Exercise description: Restate verbatim the span of lines below between the line with "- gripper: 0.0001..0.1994" and the line with "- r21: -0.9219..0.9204", including those two lines, and only that span.

Provided data:
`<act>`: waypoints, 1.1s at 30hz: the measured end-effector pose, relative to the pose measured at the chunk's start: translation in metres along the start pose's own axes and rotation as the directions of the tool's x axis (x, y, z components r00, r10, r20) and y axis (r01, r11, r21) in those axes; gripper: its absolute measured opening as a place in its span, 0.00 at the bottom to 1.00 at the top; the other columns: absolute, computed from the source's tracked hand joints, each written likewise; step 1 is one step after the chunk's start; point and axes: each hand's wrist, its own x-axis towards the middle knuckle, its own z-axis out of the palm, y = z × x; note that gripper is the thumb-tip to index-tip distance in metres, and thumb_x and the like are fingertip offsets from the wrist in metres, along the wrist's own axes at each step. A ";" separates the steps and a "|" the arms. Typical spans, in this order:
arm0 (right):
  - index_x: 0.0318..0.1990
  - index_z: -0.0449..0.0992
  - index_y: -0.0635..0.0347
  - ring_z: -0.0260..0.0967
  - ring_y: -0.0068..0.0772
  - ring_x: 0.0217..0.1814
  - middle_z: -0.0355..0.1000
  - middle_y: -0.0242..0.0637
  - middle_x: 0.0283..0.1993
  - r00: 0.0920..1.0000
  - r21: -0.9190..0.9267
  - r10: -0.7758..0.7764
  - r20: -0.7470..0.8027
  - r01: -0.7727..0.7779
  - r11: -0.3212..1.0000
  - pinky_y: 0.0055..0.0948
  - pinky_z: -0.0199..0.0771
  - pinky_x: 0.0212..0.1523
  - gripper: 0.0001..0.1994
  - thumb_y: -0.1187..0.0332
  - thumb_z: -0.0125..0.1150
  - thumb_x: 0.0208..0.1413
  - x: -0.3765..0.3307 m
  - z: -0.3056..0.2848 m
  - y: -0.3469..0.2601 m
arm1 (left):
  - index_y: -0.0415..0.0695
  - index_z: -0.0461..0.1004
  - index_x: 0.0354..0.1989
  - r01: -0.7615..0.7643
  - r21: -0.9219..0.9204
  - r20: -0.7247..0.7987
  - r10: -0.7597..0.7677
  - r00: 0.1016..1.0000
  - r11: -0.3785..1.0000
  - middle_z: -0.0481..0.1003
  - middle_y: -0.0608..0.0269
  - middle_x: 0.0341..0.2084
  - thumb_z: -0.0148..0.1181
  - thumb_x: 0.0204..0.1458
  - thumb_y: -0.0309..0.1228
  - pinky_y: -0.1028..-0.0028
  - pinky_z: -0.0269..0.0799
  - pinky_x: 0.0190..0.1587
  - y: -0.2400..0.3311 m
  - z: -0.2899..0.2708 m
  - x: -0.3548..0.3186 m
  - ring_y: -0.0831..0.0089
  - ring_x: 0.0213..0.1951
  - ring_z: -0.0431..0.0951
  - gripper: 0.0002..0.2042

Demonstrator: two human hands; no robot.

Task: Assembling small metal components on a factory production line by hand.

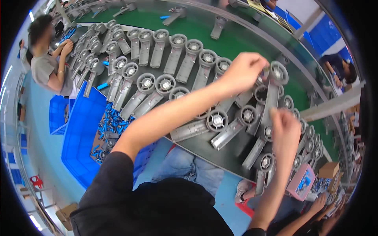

Reply:
  - gripper: 0.0001..0.1994
  - thumb_y: -0.1187..0.0332
  - thumb_z: -0.0125..0.1150
  - thumb_x: 0.0208..0.1413
  - x: -0.3765..0.3307 m
  - z: -0.3056..0.2848 m
  - y: -0.3469..0.2601 m
arm1 (left):
  - index_y: -0.0415..0.0695
  - index_z: -0.0461..0.1004
  - index_x: 0.0354..0.1989
  - r01: -0.7615..0.7643
  - r21: -0.9219..0.9204

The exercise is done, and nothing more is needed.